_What the exercise asks:_ Could you filter the records below and return each line that holds "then"?
§
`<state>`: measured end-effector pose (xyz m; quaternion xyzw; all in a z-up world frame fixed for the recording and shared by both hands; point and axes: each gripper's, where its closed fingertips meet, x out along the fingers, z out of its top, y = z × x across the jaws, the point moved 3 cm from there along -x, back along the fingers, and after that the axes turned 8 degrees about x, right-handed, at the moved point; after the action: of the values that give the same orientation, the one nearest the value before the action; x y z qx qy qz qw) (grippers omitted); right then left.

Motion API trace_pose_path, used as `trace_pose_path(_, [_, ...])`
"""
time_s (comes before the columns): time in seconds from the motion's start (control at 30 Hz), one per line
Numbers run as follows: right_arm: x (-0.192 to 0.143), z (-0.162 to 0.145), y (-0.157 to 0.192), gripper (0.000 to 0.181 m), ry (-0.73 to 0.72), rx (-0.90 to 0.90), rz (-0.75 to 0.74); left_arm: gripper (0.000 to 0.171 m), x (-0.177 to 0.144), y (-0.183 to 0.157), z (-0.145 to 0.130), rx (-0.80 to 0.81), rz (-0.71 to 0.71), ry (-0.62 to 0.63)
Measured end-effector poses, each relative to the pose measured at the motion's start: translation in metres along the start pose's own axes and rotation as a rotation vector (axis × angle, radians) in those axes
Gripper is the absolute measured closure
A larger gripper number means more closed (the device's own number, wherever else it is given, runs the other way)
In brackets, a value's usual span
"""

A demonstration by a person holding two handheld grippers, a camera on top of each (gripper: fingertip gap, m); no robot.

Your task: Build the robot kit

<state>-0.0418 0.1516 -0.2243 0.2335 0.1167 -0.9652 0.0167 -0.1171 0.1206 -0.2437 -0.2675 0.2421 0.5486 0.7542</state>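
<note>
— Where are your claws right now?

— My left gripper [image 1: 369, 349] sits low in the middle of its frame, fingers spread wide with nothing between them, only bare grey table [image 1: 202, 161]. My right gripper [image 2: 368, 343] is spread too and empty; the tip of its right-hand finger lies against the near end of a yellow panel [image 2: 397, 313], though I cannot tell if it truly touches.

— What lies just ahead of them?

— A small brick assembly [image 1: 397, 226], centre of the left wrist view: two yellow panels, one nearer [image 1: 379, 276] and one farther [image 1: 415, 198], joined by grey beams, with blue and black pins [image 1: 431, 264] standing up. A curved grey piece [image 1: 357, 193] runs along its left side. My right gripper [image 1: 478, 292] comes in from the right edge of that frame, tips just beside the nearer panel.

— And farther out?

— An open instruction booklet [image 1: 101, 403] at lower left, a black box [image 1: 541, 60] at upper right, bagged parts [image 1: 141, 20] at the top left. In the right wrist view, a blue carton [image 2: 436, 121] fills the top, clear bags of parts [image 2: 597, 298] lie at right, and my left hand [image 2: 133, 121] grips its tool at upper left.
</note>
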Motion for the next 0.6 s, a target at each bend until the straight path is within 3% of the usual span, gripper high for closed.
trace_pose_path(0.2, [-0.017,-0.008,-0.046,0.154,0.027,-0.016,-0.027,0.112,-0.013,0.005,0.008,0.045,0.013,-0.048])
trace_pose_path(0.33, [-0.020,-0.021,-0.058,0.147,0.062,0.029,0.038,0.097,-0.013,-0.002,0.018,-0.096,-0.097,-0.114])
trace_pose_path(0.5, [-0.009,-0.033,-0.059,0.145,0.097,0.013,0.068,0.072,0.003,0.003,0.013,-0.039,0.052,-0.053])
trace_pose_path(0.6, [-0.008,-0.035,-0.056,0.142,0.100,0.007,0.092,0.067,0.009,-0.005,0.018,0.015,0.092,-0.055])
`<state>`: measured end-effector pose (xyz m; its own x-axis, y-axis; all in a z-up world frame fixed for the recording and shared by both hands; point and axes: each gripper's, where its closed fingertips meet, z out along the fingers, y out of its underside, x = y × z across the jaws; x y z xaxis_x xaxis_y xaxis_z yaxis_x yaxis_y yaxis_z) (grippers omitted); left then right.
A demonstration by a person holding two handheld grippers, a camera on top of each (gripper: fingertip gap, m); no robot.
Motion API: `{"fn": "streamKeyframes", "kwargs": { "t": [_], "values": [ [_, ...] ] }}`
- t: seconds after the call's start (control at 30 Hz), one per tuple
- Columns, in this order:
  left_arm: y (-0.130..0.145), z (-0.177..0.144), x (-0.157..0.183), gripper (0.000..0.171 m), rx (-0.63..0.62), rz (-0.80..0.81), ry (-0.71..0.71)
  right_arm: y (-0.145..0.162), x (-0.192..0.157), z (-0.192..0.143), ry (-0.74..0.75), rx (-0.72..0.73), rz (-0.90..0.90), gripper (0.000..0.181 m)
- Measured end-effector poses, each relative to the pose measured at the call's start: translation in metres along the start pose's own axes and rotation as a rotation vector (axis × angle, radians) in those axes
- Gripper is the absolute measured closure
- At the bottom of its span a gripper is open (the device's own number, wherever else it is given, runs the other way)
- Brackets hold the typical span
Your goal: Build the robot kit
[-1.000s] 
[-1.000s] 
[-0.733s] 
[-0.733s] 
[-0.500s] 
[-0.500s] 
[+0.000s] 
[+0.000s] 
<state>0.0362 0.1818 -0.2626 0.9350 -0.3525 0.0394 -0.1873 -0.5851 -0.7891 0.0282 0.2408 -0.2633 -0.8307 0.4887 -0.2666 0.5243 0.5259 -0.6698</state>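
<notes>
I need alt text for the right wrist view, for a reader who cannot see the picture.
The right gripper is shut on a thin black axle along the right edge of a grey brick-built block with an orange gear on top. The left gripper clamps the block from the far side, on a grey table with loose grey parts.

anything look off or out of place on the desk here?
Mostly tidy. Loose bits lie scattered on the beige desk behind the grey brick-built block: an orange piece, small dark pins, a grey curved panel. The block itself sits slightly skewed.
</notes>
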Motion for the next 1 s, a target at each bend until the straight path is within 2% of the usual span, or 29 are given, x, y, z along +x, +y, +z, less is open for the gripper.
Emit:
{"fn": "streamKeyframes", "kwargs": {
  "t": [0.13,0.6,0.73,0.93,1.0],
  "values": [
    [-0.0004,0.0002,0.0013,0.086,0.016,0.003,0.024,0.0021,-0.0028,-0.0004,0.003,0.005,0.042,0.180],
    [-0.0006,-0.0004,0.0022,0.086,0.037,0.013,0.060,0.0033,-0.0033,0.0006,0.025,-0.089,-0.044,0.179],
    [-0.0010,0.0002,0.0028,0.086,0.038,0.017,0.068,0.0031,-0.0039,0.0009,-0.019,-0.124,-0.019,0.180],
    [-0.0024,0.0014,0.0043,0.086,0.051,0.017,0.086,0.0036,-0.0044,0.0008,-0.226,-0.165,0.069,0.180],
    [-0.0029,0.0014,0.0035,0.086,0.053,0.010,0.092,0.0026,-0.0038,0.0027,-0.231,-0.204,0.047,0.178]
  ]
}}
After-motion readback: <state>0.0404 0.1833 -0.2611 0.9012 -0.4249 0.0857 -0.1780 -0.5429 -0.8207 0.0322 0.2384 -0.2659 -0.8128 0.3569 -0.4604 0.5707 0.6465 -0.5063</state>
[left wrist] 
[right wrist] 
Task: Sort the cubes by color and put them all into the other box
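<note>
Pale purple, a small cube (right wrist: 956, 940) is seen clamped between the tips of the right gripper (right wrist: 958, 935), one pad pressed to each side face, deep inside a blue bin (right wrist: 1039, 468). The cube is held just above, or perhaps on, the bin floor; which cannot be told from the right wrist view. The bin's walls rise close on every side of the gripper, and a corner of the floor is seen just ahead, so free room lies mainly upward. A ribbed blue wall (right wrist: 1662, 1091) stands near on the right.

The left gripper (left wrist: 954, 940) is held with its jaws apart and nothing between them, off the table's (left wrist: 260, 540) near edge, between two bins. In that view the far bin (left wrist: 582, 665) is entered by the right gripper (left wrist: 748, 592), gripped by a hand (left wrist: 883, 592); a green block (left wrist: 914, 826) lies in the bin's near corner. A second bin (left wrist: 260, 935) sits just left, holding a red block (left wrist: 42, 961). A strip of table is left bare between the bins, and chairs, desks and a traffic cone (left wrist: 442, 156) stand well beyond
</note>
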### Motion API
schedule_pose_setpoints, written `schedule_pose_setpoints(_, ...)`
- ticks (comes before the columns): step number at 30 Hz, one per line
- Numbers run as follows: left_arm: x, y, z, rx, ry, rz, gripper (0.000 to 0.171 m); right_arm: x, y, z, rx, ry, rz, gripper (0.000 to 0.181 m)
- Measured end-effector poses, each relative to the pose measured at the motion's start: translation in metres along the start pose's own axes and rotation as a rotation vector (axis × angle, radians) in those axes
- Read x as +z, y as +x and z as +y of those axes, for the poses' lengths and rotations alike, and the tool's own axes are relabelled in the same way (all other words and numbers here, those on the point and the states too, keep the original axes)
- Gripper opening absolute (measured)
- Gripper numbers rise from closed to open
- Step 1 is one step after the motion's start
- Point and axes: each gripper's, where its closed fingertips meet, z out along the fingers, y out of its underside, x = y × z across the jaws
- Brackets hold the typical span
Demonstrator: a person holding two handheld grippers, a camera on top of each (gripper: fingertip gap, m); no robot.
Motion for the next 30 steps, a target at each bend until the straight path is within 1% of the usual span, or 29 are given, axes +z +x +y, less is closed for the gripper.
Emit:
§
_Solution for this exercise:_
`<state>`: measured end-effector pose (xyz m; quaternion xyzw; all in a z-up world frame fixed for the recording and shared by both hands; point and axes: each gripper's, where its closed fingertips meet, x out along the fingers, z out of its top, y = z × x across the jaws, the point moved 3 cm from there along -x, back along the fingers, and after that the axes turned 8 degrees about x, right-handed, at the moved point; after the action: of the values that give the same orientation, the one nearest the value before the action; x y z qx qy qz qw) (grippers omitted); right then left.
`<state>`: measured end-effector pose (xyz m; its own x-axis, y-axis; all in a z-up world frame fixed for the recording and shared by both hands; point and axes: each gripper's, where its closed fingertips meet, z out along the fingers, y out of its underside, x = y × z across the jaws; x y z xaxis_x xaxis_y xaxis_z yaxis_x yaxis_y yaxis_z) (grippers omitted); left then right.

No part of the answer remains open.